XHEOO-FM
- Tepic, Nayarit; Mexico;
- Broadcast area: Tepic, Nayarit
- Frequency: 96.1 FM
- Branding: Love FM

Programming
- Format: Romantic

Ownership
- Owner: Radiorama; (XEOO-AM, S.A. de C.V.);
- Operator: Grupo Audiorama Comunicaciones

History
- First air date: March 15, 1962 (concession)
- Former frequencies: 620 AM

Technical information
- Licensing authority: CRT
- Class: B1
- ERP: 10 kW
- HAAT: 208.9 m (685 ft)
- Transmitter coordinates: 21°30′23″N 104°52′46″W﻿ / ﻿21.50639°N 104.87944°W

Links
- Webcast: Listen live
- Website: Radiorama Nayarit Website

= XHEOO-FM =

Radio station in Tepic, Nayarit

XHEOO-FM is a radio station on 96.1 FM in Tepic, Nayarit, Mexico.

==History==
XHEOO began as XEOO-AM 620, with a concession awarded to José de Jesús Cortés Barbosa on March 15, 1962. The station was sold several times in the 1970s and 1980s: Radio Sultana del Pacífico acquired it in 1971 and sold it to Radio Impulsora del Nayar, S.A., in 1986. By the early 2000s, XEOO had increased its power from 1,000 watts to 5,000 during the day.

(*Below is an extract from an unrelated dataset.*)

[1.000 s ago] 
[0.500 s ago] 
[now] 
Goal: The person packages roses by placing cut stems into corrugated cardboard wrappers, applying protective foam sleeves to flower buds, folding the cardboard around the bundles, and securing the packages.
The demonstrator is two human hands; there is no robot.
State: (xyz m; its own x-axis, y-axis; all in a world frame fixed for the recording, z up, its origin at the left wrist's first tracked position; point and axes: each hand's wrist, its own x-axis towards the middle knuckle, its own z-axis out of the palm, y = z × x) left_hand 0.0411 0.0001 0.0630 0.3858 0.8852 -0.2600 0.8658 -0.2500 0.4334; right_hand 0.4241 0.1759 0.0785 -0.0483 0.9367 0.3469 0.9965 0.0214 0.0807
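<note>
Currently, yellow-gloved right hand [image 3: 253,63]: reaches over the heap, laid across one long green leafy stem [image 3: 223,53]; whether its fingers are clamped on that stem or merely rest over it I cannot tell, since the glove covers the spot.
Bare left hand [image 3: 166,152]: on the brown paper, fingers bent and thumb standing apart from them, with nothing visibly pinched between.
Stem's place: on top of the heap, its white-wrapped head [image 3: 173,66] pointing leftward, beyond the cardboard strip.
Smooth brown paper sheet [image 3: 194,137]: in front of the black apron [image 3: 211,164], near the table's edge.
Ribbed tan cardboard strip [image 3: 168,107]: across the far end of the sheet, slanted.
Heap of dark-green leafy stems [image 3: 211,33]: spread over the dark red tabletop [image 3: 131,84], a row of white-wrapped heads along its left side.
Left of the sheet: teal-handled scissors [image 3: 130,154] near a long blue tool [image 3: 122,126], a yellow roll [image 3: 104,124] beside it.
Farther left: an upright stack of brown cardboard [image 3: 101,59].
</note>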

On August 12, 2019, Éxtasis Digital moved to XHEOO and Arroba FM moved from 96.1 to XHEPIC-FM 98.5.

The station began airing El Heraldo Radio on August 31, 2020. On April 1, 2022, Heraldo Radio dropped eight stations, including XHEOO, as affiliates. On Monday April 25 the station is launched a Love FM a romantic format.